The analysis also needs to consider the availability of resources for smoking cessation. Smoking is a primary cause of COPD, and helping patients quit smoking is crucial for disease management and preventing further lung damage. Evaluating the availability of smoking cessation programs, counseling services, and pharmacological interventions within the local healthcare system is critical.
Finally, a critical component of the analysis is evaluating the availability of resources for patient education. COPD patients need to be educated about their condition, treatment options, and self-management strategies. Assessing the availability of patient education materials, support groups, and educational programs within the local healthcare system is crucial for empowering patients to actively participate in their care.
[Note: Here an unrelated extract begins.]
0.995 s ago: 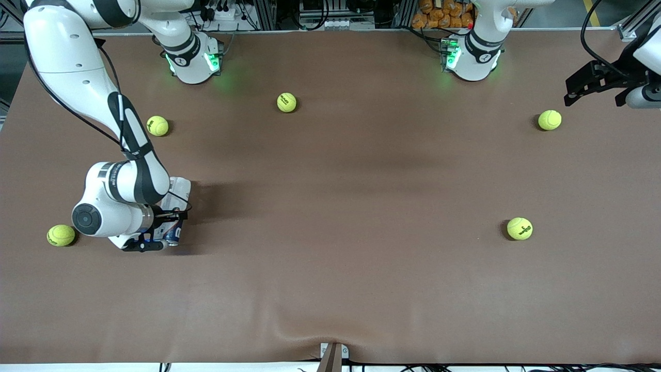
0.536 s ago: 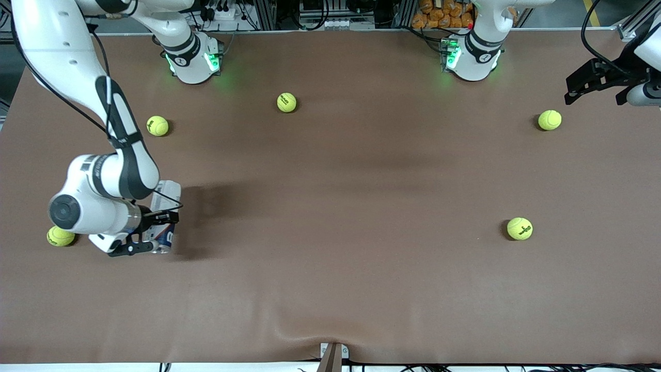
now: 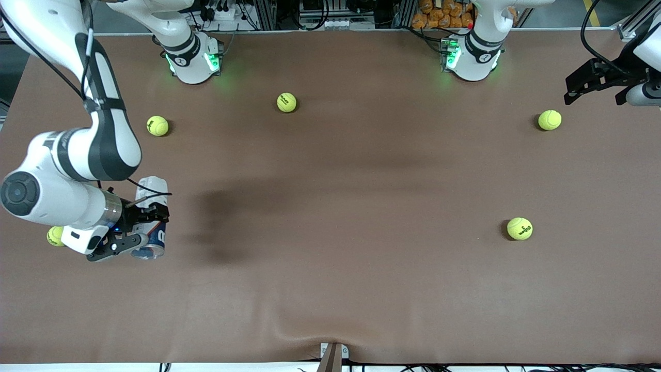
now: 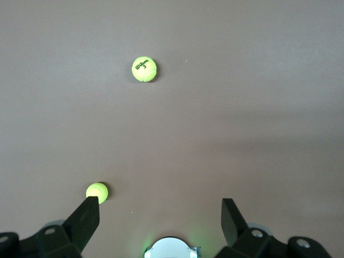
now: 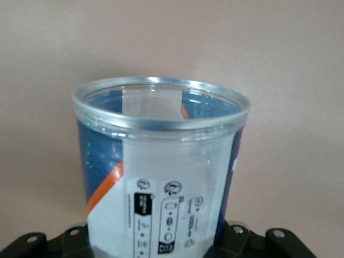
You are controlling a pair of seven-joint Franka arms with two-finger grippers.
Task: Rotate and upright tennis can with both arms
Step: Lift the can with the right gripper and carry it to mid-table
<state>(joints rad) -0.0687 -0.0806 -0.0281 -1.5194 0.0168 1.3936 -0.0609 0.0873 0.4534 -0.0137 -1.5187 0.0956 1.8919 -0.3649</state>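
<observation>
The tennis can, white and dark blue with a silvery rim, is held tilted off the table near the right arm's end, its rim end toward the front camera. My right gripper is shut across its body. The right wrist view looks along the can to its open clear rim, with the right gripper clamped on both sides of it. My left gripper hangs open and empty over the left arm's end of the table. In the left wrist view the left gripper has nothing between its fingers.
Several tennis balls lie on the brown table: one near the right arm's base, one between the bases, one under the left gripper, one nearer the camera, one half hidden under the right arm.
The right arm has lifted the can and carried it toward its own end of the table, covering part of the ball there. The left arm has stayed still.
</observation>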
In conclusion, a comprehensive COPD score analysis for doctors in ZIP Code 41214 and primary care availability in Debord requires a detailed assessment of physician-to-patient ratios, the identification of standout practices, the evaluation of telemedicine adoption, and the consideration of mental health resources, pulmonary rehabilitation programs, smoking cessation programs, and patient education resources. This holistic approach provides a more accurate picture of the care available to COPD sufferers in this rural Kentucky region.
For a visual representation of the healthcare landscape in 41214 and Debord, including the location of healthcare providers, patient demographics, and access to resources, consider exploring the interactive mapping capabilities offered by CartoChrome maps. They can provide valuable insights and aid in identifying areas for improvement.